Krankheiten oft die Folge
Viele Berufstätige klagen über Stress

Mehr als die Hälfte der Berufstätigen fühlt sich regelmäßig gestresst, jeder vierte gibt an, dass der Stress von Jahr zu Jahr weiter zunimmt. Das ergab eine repräsentative Emnid-Umfrage im Auftrag der Kaufmännischen Krankenkasse KKH.

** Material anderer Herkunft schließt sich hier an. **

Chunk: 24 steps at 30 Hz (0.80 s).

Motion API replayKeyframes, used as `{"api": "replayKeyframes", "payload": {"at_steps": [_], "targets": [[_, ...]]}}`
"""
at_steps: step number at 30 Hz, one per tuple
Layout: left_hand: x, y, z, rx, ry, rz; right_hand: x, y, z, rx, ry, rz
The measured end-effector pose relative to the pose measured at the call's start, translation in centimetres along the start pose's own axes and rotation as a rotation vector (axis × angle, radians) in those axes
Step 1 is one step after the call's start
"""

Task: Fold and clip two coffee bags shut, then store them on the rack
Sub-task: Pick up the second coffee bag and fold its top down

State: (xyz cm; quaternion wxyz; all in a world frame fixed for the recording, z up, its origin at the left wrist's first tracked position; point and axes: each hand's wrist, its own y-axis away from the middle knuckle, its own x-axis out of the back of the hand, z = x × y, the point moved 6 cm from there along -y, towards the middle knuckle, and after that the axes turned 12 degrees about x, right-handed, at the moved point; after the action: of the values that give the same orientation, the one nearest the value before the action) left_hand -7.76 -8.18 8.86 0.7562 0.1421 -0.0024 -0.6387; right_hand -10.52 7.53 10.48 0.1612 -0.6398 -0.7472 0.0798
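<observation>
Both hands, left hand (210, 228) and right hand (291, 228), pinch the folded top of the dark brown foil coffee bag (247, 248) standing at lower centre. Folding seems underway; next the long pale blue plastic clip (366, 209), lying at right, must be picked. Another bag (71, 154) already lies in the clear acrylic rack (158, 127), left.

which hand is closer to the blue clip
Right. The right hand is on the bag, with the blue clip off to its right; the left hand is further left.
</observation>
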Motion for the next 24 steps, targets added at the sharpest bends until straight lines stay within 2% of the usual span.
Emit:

Nicht-Berufstätige sind im Vergleich offenbar entspannter: Nur jeder dritte fühlt sich regelmäßig gestresst, so die Umfrage. Die Umfrage-Ergebnisse würden auf einen dringenden Handlungsbedarf hinweisen, teilt die KKH mit, denn Stress am Arbeitsplatz könne langfristig ernsthafte Erkrankungen wie Depressionen oder Burnout zur Folge haben. Auch psychosomatische Störungen wie Kopfschmerzen, Konzentrations- und Schlafstörungen, Magen-Darm-Beschwerden sowie Muskel-Skelett- und Herz-Kreislauf-Erkrankungen führen die Experten der Kasse auf Stress als mögliche Ursache zurück.

"Neben dem persönlichen Leid sind hohe Krankheitskosten die Folge", sagt Ingo Kailuweit, Vorstandsvorsitzender der Kaufmännischen Krankenkasse. Stressbedingte Gesundheitsstörungen seien in einigen europäischen Ländern zu 50 bis 60 Prozent für Fehlzeiten bei der Arbeit verantwortlich, sagt Kailuweit unter Berufung auf Zahlen Weltgesundheitsorganisation WHO.

"Stressoren im Arbeitsleben können die Gestaltung des Arbeitsplatzes und der -tätigkeit sowie die Qualität zwischenmenschlicher Beziehungen und organisatorischer Strukturen sein", ergänzt Prof. Dr. Antje Ducki, die an dem von der KKH und der Medizinischen Hochschule Hannover vorgelegten " Weißbuch Prävention 2005/2006" mitgearbeitet hat. Ducki verweist auf Zeit- und Leistungsdruck, hierarchische Kontrolle, häufige Störungen, Mobbing, Angst vor Arbeitslosigkeit sowie Unter- und Überforderung.

Für die Zukunft sei es wichtig, dass wirksame Präventionsmaßnahmen auch zu arbeitsplatzbedingten psychischen Belastungen konzipiert würden, fordert die Krankenkasse. Hier seien Betriebe, Berufsgenossenschaften, Gewerbeaufsichtsämter und Krankenkassen gleichermaßen gefordert. "Die Aufgabe der Krankenkassen liegt dabei unter anderem in der Sensibilisierung von Versicherten und Unternehmen für Stress in der Arbeitswelt sowie der Entwicklung zielgruppenspezifischer Präventionsangebote", sagt Kailuweit. Dabei sollten nicht nur Präventionsmaßnahmen am Arbeitsplatz im Fokus stehen, sondern auch in der Freizeit, meint der Kassenchef. In der Umfrage gab jeder dritte Berufstätige an, in der Freizeit nicht vom Stress abschalten zu können.

Das "Weißbuch Prävention 2005/2006 - Stress? Ursachen, Erklärungsmodelle und präventive Ansätze" wurde herausgegeben von der KKH Kaufmännischen Krankenkasse in Zusammenarbeit mit der MHH Medizinische Hochschule Hannover und ist erschienen im Springer Medizin Verlag, Heidelberg.